**Exercise prompt**
Please repeat each line of the data exactly, with nothing left out.

**Data**
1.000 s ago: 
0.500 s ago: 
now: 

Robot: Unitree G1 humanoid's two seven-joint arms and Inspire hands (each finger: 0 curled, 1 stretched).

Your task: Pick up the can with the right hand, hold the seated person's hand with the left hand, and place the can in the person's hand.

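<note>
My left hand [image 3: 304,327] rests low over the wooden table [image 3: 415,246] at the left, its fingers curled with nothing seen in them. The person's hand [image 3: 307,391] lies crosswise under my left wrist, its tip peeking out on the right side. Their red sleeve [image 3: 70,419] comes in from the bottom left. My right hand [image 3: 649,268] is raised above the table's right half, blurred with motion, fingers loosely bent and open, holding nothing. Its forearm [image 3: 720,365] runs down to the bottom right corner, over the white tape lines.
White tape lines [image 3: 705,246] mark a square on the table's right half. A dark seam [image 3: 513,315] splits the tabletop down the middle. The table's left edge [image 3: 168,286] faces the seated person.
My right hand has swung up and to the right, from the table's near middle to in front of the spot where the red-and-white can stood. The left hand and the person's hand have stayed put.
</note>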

**Response area**
1.000 s ago: 
0.500 s ago: 
now: 

Robot: Unitree G1 humanoid's two seven-joint arms and Inspire hands (each finger: 0 curled, 1 stretched).

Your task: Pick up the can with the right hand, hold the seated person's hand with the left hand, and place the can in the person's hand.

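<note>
My left hand [image 3: 304,327] rests low over the wooden table [image 3: 415,246] at the left, its fingers curled with nothing seen in them. The person's hand [image 3: 307,391] lies crosswise under my left wrist, its tip peeking out on the right side. Their red sleeve [image 3: 70,419] comes in from the bottom left. My right hand [image 3: 649,268] is raised above the table's right half, blurred with motion, fingers loosely bent and open, holding nothing. Its forearm [image 3: 720,365] runs down to the bottom right corner, over the white tape lines.
White tape lines [image 3: 705,246] mark a square on the table's right half. A dark seam [image 3: 513,315] splits the tabletop down the middle. The table's left edge [image 3: 168,286] faces the seated person.
My right hand has swung up and to the right, from the table's near middle to in front of the spot where the red-and-white can stood. The left hand and the person's hand have stayed put.
</note>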

Work on the exercise is complete.